*Work required*.
Omit all pictures, then retype the data exactly as given.
* * *
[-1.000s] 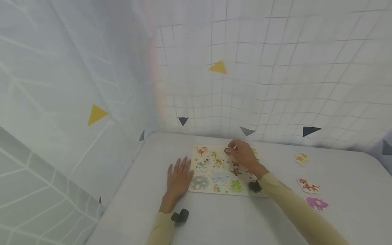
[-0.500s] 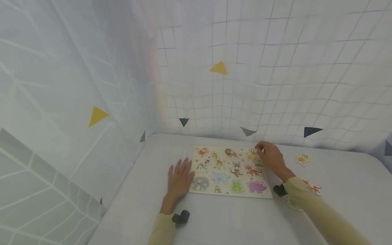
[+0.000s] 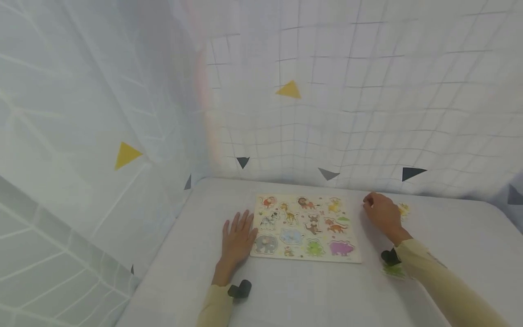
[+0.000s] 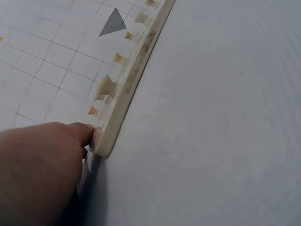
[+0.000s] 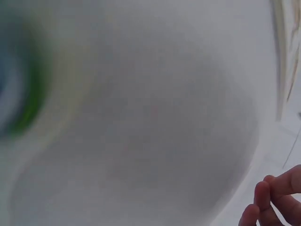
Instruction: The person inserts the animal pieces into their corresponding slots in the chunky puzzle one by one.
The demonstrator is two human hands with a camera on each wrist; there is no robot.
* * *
*Solution*.
[-1.000s] 
[-0.500s] 
[+0.000s] 
[+0.000s] 
[+0.000s] 
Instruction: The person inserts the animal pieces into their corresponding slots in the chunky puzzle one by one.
The demonstrator is two human hands with a camera on each wrist; there is no robot.

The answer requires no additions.